WORK REQUEST. Your answer should consist solely of the lines from the one holding "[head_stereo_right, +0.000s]" through the final line of the entries, reproduced exactly and without pictures.

[Saved entries]
·····

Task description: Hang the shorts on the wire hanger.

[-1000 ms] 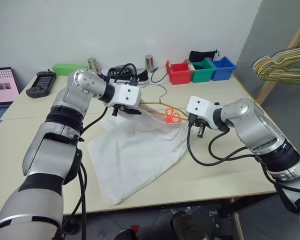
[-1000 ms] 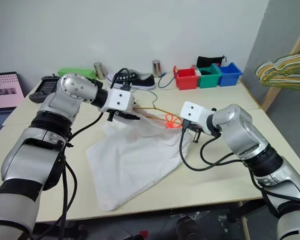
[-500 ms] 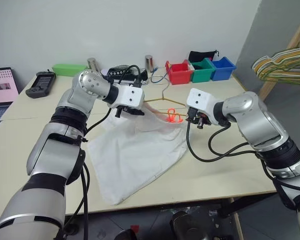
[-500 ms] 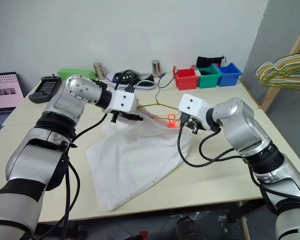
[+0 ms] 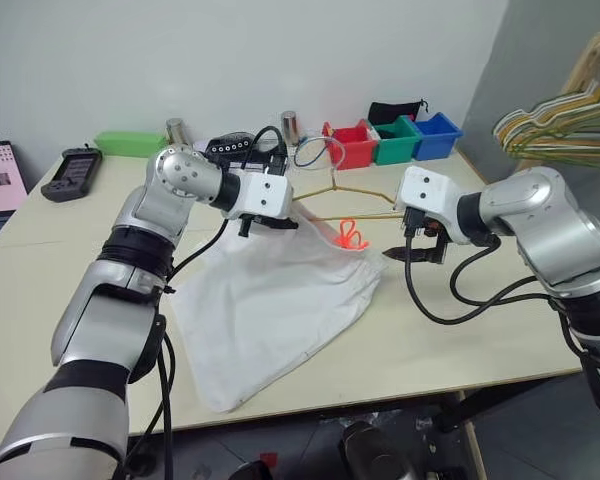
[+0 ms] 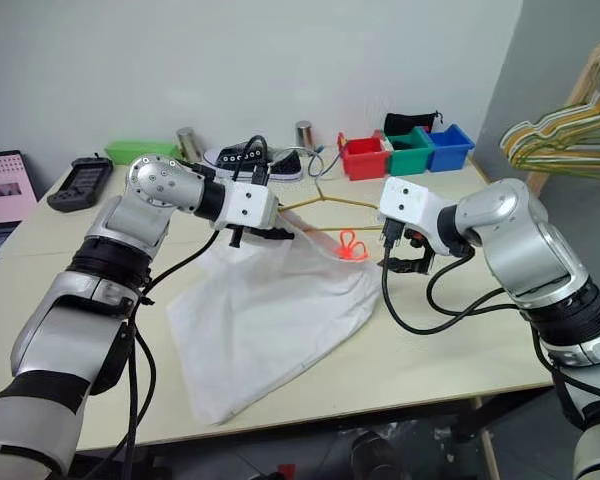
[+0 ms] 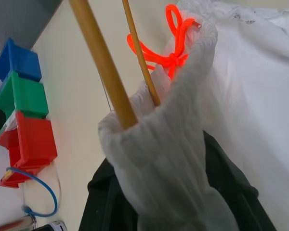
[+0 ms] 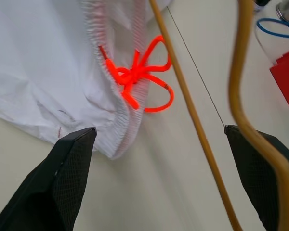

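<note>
The left gripper (image 5: 270, 222) was clamped on the shorts' (image 5: 270, 310) waistband, with the hanger (image 5: 345, 195) poking into it. The right gripper (image 5: 412, 256) stood wide apart, empty, beside the drawstring (image 5: 350, 235). The shorts sprawled across the table (image 5: 460, 330).

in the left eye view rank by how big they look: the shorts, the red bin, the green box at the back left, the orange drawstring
1. the shorts, by far the largest
2. the red bin and the green box look about alike, so no ranking between them
3. the orange drawstring, smallest
</note>
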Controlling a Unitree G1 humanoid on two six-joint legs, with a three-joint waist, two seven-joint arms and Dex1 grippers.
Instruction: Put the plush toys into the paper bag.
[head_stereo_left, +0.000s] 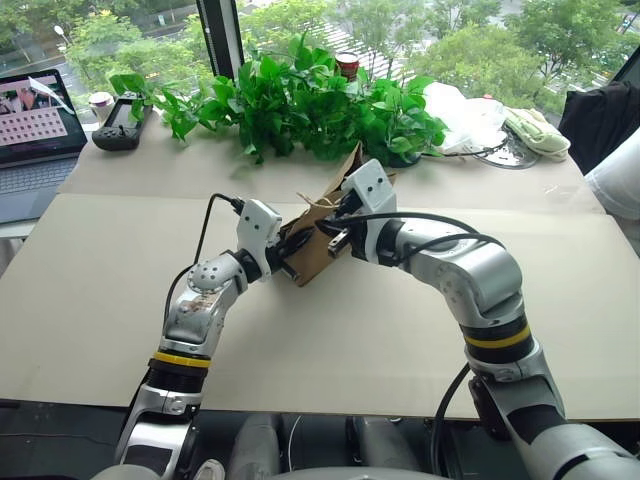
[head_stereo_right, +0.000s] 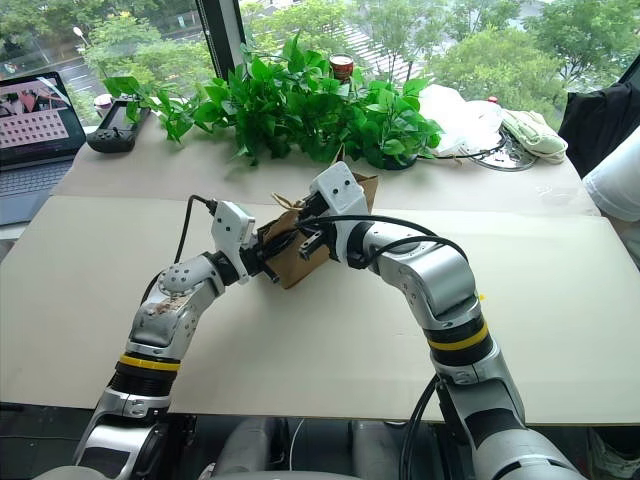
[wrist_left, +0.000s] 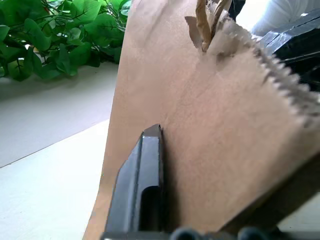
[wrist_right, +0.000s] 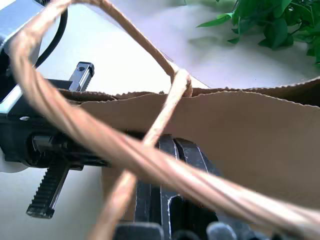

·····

SOLUTION TO THIS TASK.
[head_stereo_right, +0.000s] 
[wrist_left, +0.000s] 
[wrist_right, +0.000s] 

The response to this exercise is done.